Ich habe mich kurzzeitig an einer Analyse meines schlechten Schwimmergebnisses und durchwachsenen Rad- und Laufzeiten versucht. Lag es daran, dass ich davor eine harte Arbeitswoche mit abendlichen Networking Veranstaltungen hatte oder daran, dass ich mental einfach schon im Urlaub war, der direkt am Tag danach losging und ich mich mehr auf den Urlaub als auf den Wettkampf freute? Oder war ich einfach körperlich  nicht komplett fit, da ich schon die gesamte Woche zuvor eine dauerhafte Müdigkeit verspürte, die einfach nicht in Wettkampf-Fieber übergehen wollte? Ich werde es wohl nicht herausfinden und keiner der Erklärungsversuche lässt sich irgendwie in etwas überführen, das ich zukünftig anders machen könnte. Daher: Schluchsee erst Mal abgehakt, über die Schwimmleistung kann ich mittlerweile lachen und ich freue mich, dass wir mit dem Mädels-Team am Ende in der Saisonwertung auf Platz 6 gelandet sind.
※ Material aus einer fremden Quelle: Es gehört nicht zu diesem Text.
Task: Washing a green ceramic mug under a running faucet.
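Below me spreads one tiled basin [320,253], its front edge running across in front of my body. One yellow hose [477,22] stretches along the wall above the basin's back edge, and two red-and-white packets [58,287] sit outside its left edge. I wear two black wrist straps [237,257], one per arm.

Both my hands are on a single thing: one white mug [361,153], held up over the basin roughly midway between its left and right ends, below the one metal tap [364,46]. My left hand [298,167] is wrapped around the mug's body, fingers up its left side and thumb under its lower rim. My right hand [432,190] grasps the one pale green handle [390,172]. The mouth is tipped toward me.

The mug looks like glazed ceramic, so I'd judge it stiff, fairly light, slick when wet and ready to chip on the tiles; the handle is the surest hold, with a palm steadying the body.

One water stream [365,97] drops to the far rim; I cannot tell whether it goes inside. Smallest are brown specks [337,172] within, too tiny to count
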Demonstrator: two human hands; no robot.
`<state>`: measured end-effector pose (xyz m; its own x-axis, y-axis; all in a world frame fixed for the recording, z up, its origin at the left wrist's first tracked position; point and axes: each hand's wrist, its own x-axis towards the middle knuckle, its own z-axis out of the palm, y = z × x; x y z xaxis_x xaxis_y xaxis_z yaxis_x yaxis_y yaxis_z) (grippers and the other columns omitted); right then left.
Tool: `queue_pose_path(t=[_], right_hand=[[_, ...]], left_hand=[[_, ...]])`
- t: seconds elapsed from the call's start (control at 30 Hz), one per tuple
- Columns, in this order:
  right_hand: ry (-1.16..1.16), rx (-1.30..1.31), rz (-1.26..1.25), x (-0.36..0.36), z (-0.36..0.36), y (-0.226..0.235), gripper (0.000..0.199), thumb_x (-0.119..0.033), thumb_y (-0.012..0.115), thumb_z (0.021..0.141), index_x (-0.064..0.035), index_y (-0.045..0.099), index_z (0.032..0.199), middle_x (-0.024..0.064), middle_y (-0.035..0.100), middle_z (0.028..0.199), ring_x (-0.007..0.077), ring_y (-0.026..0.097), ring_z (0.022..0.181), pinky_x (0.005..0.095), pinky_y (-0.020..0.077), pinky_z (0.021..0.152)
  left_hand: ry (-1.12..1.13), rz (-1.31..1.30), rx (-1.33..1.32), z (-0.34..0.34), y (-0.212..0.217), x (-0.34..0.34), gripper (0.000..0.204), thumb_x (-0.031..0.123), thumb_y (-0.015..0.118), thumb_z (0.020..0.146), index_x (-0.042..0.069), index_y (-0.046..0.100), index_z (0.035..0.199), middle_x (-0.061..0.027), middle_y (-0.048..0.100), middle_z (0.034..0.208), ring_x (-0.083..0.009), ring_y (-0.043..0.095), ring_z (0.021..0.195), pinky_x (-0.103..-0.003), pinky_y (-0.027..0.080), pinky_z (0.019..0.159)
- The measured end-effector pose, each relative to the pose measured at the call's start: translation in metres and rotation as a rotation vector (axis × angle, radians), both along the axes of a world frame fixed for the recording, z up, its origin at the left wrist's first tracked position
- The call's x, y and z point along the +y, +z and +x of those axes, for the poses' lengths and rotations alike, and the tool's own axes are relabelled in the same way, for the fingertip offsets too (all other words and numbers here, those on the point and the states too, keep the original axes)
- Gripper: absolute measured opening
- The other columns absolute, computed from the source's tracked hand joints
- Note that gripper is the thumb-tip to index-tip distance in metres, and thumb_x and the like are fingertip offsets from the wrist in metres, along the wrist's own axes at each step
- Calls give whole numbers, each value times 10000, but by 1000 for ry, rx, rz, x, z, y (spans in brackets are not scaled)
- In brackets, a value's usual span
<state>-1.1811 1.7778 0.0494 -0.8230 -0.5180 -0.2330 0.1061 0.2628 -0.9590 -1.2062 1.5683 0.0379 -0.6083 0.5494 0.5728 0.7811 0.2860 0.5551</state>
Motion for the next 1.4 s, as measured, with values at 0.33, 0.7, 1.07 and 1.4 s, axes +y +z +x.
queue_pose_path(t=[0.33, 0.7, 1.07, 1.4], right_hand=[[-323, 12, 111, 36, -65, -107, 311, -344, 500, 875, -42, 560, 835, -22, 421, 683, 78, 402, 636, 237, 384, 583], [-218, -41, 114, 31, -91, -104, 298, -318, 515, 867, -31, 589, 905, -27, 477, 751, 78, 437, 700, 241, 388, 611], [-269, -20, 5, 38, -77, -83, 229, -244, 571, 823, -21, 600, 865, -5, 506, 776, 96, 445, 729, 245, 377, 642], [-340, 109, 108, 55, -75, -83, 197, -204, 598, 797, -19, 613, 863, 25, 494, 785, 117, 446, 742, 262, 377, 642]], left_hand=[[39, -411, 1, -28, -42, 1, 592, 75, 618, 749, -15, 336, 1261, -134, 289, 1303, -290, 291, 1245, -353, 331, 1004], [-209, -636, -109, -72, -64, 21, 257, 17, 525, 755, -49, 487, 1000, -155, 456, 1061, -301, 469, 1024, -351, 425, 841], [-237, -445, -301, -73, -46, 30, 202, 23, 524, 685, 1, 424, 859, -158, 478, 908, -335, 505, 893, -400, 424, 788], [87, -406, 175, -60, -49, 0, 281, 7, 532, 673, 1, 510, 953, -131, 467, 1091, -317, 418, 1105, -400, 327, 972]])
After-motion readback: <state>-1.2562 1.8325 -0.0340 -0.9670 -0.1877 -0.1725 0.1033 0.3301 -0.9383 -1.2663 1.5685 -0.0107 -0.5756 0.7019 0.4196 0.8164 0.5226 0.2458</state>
Eine andere Art von Training im Urlaub

Dass Triathleten im Urlaub nicht einfach nur am Strand liegen ist klar. Mein Freund und ich haben uns daher in diesem Jahr für eine dreiwöchige Radreise entschieden. Das schöne daran: wir sind ständig in Bewegung und an der frischen Luft. Gleichzeitig ist das Reiseradeln eine tolle Abwechslung zum wettkampfspezifischen Training, da es einfach um Bewegung nach Lust und Laune geht ohne spezifische Ziele. Und das ganze Gepäck auf dem Rad (inklusive Zelt, Isomatte, Kochutensilien) bot einen interessanten neuen Trainingsreiz. 🙂

Vom Bodensee Richtung Schweiz

An der Saone entlang

Und dann doch wieder voller Motivation

Eigentlich hat es nach dem Schluchsee nur zwei Tage gedauert bis mir klar war, dass ich mich für Roth 2018 anmelden möchte. Mit dem Gedanken habe ich mich schon länger befasst. Auch meine spontanen emotionalen Ausrufe am Schluchsee „Ich mach das nie wieder!“ haben mich nicht wirklich davon abgehalten, dass ich mich aus dem Urlaub aus für Roth angemeldet habe. In den Wochen davor habe ich des öfteren darüber nachgedacht, ob es schon der richtige Zeitpunkt für meine erste Langdistanz sei und ob ich das wirklich schaffen kann. Das werde ich wohl nur rausfinden, wenn ich es angehe. Und dass ich mich der Herausforderung stellen möchte, habe ich nicht zuletzt daran gemerkt, wie sehr ich gebibbert habe, ob ich tatsächlich einen der begehrten Startplätze ergattere. Am Ende hat es hat geklappt. Ich bin angemeldet und am liebsten würde ich jetzt direkt – energiegeladen vom Urlaub – ins Langdistanz-Training einsteigen. Ein bisschen gehen meine Pläne für die nächsten Wochen schon in diese Richtung: ich werde nochmal eine Mitteldistanz im Saarland machen und mich dann im Oktober an einem Marathon erproben. Ohne dabei auf eine super Zeit auszusein, sondern einfach nur um ein Gespür dafür zu entwickeln, wie es sich anfühlt 42 Kilometer zu laufen. Wohlwissend, dass sich dies nach 180 Radkilometer nochmal komplett anders darstellen wird.